Images are correct and valid PNG images. When I send it from the server, I wrote them to a file on the server side and they render fine with an image viewer.
You can create a blob url with createObjectURL without having to do any base64 encoding, just pass the blob you crated to it and you will have a url you can set as img.src
var blob = new Blob([image],{type: "image/png"});
var img = new Image();
img.onload = function (e) {
console.log("PNG Loaded");
ctx.drawImage(img, left, top);
window.URL.revokeObjectURL(img.src);
img = null;
};
img.onerror = img.onabort = function () {
img = null;
};
img.src = window.URL.createObjectURL(blob);
I've only seen it used in this way. If you don't want to send the base64 via the network, then, you can use the btoa to convert the binary data to a base64 on the client side.

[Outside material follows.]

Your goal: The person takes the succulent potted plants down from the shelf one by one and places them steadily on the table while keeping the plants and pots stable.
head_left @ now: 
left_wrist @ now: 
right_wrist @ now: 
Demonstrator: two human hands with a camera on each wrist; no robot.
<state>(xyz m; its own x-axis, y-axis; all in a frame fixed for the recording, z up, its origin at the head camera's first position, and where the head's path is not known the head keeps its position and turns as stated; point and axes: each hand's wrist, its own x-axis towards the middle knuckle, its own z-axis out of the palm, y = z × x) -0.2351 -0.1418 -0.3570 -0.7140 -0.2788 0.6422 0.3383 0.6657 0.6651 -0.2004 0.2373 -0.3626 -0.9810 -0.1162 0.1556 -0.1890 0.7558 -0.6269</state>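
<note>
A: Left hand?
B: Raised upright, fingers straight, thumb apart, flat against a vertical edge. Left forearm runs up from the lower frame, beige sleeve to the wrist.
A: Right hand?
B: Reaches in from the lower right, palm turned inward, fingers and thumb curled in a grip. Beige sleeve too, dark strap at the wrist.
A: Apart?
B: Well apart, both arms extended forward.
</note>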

Looking at MDN, drawImage takes a CanvasImageSource object. CanvasImageSource represents any object of type HTMLImageElement, ImageBitmap and few others.
On further searching, I found some information related to ImageBitmap, but, not enough to provide a solution.
I could have added this to the comment, but, it would have become a massive comment and lose all the clarity.